15 Visualization Tools How to Realize Visualization Monitoring of Training

15 Visualization Tools How to Realize Visualization Monitoring of Training #

Hello, I’m Fang Yuan. Welcome to the 15th lesson.

In the previous lesson, we learned about the entire process of building and training a model using linear regression as an example. In the field of deep learning, training a model is a necessary step, and during the training process, we often need to visualize and monitor the model’s parameters, evaluation metrics, and other information.

Today, we will mainly learn about two visualization tools and how to use them to achieve visual monitoring during the training process.

In TensorFlow, the most commonly used visualization tool is undoubtedly Tensorboard, while TensorboardX allows PyTorch to enjoy the convenient functionality of Tensorboard. Additionally, Facebook has developed an interactive visualization tool called Visdom for PyTorch, which can provide rich visualizations of real-time data to help us monitor the experiment process in real time.

Let’s start with TensorboardX.

TensorboardX #

Tensorboard is an additional tool for TensorFlow that is used to record the details of a model’s parameters, evaluation metrics, and images during training. It provides a web interface for viewing and analyzing these details and visualizes the training process in a browser. Tensorboard helps us observe the training process of neural networks and understand the training trends.

Since Tensorboard is such a convenient tool, other deep learning frameworks besides TensorFlow also want to have access to its features. This is where TensorboardX comes in.

Installation #

Installing Tensorboard is easy, and we can use pip to install it. The command is as follows:

pip install tensorboard

If you already have TensorFlow installed, you do not need to install Tensorboard separately.
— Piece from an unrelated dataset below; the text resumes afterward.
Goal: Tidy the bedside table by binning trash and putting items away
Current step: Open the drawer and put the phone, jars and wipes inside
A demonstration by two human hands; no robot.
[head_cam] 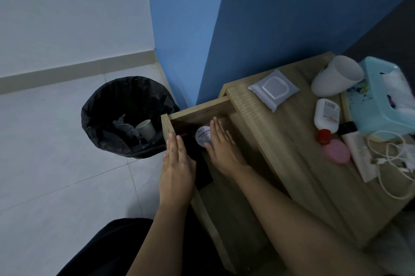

Next, we need to install TensorboardX. It is important to note that PyTorch versions 1.8 and above come with TensorboardX built-in, and it is located in torch.utils.tensorboard, so no additional configuration is required.

If you are using a version of PyTorch prior to 1.8, installing TensorboardX is also straightforward. We can still use the pip command to install it:

pip install tensorboardX

Usage and Launching #

In order to use TensorboardX, we first need to create an instance of SummaryWriter and then use the add_scalar method or the add_image method to record numbers or images to the SummaryWriter instance.

The definition of the SummaryWriter class is as follows:

torch.utils.tensorboard.writer.SummaryWriter(log_dir=None)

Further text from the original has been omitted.